--- Available data Enclosed Below ---

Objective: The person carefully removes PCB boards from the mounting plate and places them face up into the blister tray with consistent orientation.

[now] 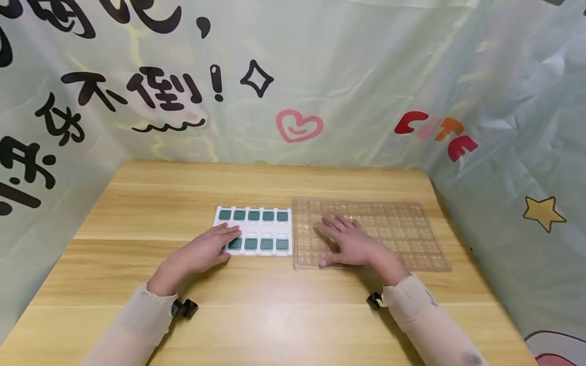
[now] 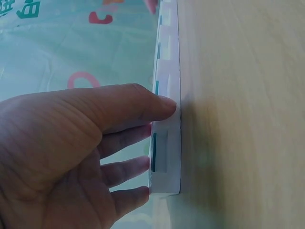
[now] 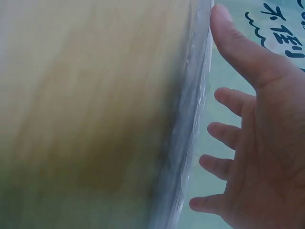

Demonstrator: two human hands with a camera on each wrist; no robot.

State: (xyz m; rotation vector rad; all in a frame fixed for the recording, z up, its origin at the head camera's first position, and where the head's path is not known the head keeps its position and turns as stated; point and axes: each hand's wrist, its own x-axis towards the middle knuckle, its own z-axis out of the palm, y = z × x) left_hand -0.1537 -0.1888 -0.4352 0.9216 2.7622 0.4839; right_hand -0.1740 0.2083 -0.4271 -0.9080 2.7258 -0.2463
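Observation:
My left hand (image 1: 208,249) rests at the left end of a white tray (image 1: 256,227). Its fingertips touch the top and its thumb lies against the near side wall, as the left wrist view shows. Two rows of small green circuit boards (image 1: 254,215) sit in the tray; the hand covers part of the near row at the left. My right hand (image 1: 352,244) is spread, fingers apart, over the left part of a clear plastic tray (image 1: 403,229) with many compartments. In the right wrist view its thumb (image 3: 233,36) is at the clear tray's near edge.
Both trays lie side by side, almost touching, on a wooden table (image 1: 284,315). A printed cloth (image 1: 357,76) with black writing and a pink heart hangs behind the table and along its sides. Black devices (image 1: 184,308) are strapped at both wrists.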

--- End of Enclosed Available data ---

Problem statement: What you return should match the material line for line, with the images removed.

Task answer:
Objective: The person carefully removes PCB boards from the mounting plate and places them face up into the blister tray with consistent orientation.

[now] 
[now] 
[now] 

Demonstrator: two human hands with a camera on each wrist; no robot.

State: (xyz m; rotation vector rad; all in a frame fixed for the recording, z up, its origin at the head camera's first position, and where the head's path is not known the head keeps its position and turns as stated; point and axes: each hand's wrist, its own x-axis towards the middle knuckle, its own z-axis out of the palm, y = z × x) left_hand -0.1537 -0.1888 -0.4352 0.9216 2.7622 0.4839; right_hand -0.1740 0.2083 -0.4271 -0.9080 2.7258 -0.2463
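Observation:
My left hand (image 1: 208,249) rests at the left end of a white tray (image 1: 256,227). Its fingertips touch the top and its thumb lies against the near side wall, as the left wrist view shows. Two rows of small green circuit boards (image 1: 254,215) sit in the tray; the hand covers part of the near row at the left. My right hand (image 1: 352,244) is spread, fingers apart, over the left part of a clear plastic tray (image 1: 403,229) with many compartments. In the right wrist view its thumb (image 3: 233,36) is at the clear tray's near edge.
Both trays lie side by side, almost touching, on a wooden table (image 1: 284,315). A printed cloth (image 1: 357,76) with black writing and a pink heart hangs behind the table and along its sides. Black devices (image 1: 184,308) are strapped at both wrists.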

Nothing further remains in the output.